Statsmodels will participate in GSoC 2015 under the umbrella of Python Software Foundation.

PSF student guidelines: http://wiki.python.org/moin/SummerOfCode/Expectations

Advice on writing a proposal (written with the Mailman project in mind, but generally applicable)

The most important requirement that we expect from students is a sufficient background in statistics or econometrics. Students should be comfortable with Python (intermediate level). Knowing how to use Git is also important; this can be learned before the official start of GSoC if needed.

Advice

Potential candidates should take a look at the guidelines on how to contribute to statsmodels. Making a small enhancement/bugfix/documentation fix/etc (does not need to be related to your proposal) to statsmodels already before applying for the GSoC is a requirement from the PSF; it can help you get some idea how things would work during the GSoC.

Start on your proposal early, post a draft to the mailing list and iterate based on the feedback you receive. This will not only improve the quality of your proposal, but also help you find a suitable mentor.

Ideas

We encourage students to propose their own projects, but we also have several areas that are relatively high on our priority list. Our priority list is flexible, and it is important that the topic matches the interest and background of the student.

Note the difficulty level depends on the statistics/econometrics background and on the familiarity with the current statsmodels code.

common to all projects:

  • domain-specific knowledge: high level of statistics or econometrics knowledge for the specific topic
  • programming language: Python, intermediate level

Add Maximum Likelihood Models for other distributions

This is a relatively easy project in the sense that it can largely follow the existing patterns of current models. There is a large variety of distributions that can be added as Maximum Likelihood Models. One example are additional countmodels, zero-inflated, hurdle models, generalized distributions like generalized Poisson or NegativeBinomial, Poisson-inverse Gaussian and so on. Another example would be parametric survival or failure models, especially accelerated failure time models and similar. Another area that is not yet covered are models for compositional data (shares or proportions that add up to one, or to a constant).

difficulty: easy to intermediate

mentor: Josef Perktold

Panel Data

This is still one large category of basic models that are currently missing in statsmodels. There is a pull request for the standard econometrics model (PR #1133 ), but no work for extensions or for dynamic panel data models.

difficulty: intermediate

mentor: Kevin Sheppard?, Josef Perktold

Mixed Effects Models

statsmodels has now the basic linear mixed effects model.
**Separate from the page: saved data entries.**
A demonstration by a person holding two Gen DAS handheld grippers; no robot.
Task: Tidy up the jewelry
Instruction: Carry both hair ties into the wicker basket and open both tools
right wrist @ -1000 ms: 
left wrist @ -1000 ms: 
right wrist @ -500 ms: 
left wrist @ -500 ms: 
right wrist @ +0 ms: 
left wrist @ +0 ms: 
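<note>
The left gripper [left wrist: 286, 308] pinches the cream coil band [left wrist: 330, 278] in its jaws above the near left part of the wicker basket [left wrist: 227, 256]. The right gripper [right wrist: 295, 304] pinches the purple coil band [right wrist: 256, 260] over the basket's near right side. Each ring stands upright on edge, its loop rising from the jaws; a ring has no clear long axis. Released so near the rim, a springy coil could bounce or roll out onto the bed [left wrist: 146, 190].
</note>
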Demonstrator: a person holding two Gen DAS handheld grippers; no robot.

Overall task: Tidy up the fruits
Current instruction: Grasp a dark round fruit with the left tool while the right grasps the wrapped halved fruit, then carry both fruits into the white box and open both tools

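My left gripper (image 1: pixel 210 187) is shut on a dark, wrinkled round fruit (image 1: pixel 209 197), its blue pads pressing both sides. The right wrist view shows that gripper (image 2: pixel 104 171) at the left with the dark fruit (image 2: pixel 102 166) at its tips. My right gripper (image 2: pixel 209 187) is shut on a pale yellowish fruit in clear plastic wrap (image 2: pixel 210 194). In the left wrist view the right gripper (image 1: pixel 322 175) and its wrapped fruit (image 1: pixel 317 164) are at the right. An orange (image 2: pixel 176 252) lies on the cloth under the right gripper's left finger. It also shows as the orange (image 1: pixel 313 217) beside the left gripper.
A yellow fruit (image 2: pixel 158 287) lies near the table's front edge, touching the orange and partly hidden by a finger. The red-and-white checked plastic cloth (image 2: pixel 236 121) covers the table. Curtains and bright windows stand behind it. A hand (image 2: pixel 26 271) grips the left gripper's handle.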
These can be extended to more general cases for the linear models, or extended to non-gaussian models like generalized linear models or discrete models.

difficulty: hard

mentor: Kerby Shedden, Josef Perktold

Extensions to State Space Models

Statsmodels includes now a general purpose Kalman filter and state space model. The main current application model on top of it is the SARIMAX model. There are many possibilities where the state space models can be extended

  • Additional models: VAR, VARMA, structural time series, dynamic factors, etc. (there are many more)
  • Additional estimation capability: EM algorithm, exact diffuse initialization
  • Additional post-estimation capability: test residuals for normality, heteroskedasticity, serial correlation (these should be very easy, not worth a GSOC unless there was more added)
  • Additional techniques: switching models (add the Kim filter which is a state space generalization of the Hamilton filter), non-linear and / or non-Gaussian filtering (see chapters 9 and 10 of the Durbin and Koopman book; examples include adding support for exponential family errors, stochastic volatility models, the extended Kalman filter, and the unscented Kalman filter).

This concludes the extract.